== Required action ==
Could you copy each line of the entries that contains "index"?

== Task input ==
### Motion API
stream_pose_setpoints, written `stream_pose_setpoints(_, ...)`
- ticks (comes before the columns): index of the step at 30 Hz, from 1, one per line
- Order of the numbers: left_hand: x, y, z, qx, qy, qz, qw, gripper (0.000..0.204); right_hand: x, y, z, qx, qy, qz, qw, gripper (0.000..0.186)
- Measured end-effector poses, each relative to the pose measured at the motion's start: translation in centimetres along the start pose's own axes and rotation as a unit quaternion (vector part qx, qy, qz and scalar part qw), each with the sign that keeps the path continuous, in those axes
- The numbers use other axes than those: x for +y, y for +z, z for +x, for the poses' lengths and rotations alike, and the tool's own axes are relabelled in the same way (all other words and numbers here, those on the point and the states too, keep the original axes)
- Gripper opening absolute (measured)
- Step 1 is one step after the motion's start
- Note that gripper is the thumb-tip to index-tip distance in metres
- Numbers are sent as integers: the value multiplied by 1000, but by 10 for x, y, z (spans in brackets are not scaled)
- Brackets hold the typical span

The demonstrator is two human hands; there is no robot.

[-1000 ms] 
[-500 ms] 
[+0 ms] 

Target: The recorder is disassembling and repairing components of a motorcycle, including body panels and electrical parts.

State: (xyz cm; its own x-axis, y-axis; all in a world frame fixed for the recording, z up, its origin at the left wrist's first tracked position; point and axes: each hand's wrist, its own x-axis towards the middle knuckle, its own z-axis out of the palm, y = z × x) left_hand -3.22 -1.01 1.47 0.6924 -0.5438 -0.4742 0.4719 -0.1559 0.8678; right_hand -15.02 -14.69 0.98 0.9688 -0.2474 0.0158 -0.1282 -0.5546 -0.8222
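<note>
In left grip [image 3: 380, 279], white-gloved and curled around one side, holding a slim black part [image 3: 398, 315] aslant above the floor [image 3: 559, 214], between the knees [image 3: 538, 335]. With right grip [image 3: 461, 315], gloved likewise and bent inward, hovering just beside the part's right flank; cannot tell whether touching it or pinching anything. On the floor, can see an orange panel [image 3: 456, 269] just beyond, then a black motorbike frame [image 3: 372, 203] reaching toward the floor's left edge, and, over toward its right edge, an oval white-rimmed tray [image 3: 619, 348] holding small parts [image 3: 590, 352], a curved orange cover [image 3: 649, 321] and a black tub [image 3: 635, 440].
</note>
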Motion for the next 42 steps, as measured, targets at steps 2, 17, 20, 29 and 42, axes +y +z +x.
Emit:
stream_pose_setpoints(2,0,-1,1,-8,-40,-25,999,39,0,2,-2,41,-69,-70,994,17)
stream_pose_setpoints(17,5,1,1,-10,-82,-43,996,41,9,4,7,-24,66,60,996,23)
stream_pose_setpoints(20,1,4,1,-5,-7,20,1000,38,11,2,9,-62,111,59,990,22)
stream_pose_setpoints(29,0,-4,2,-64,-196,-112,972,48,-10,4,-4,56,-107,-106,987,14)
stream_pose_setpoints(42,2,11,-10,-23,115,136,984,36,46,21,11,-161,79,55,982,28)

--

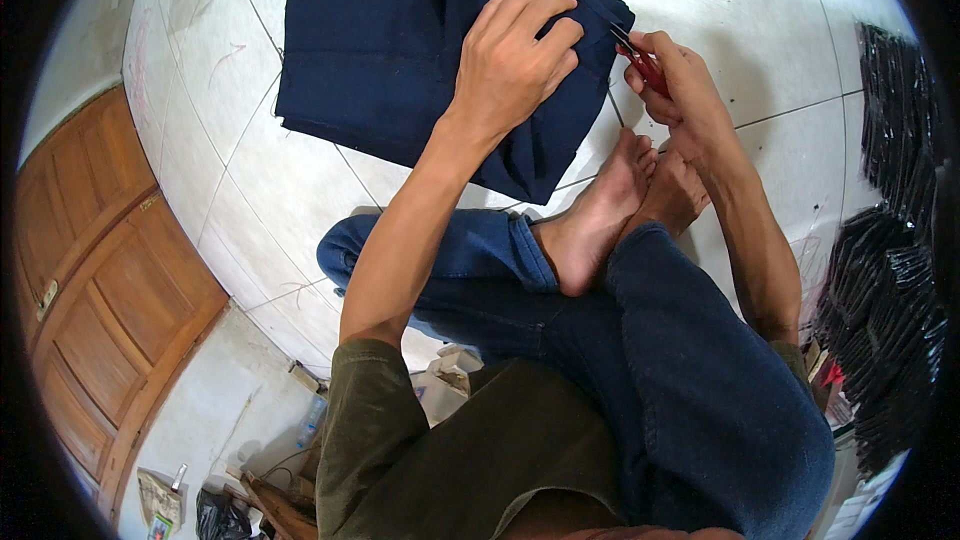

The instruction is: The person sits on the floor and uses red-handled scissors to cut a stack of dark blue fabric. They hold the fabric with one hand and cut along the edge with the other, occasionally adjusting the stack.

== Answer section ==
- ticks (comes before the columns): index of the step at 30 Hz, from 1, one per line
- Note that gripper is the thumb-tip to index-tip distance in metres

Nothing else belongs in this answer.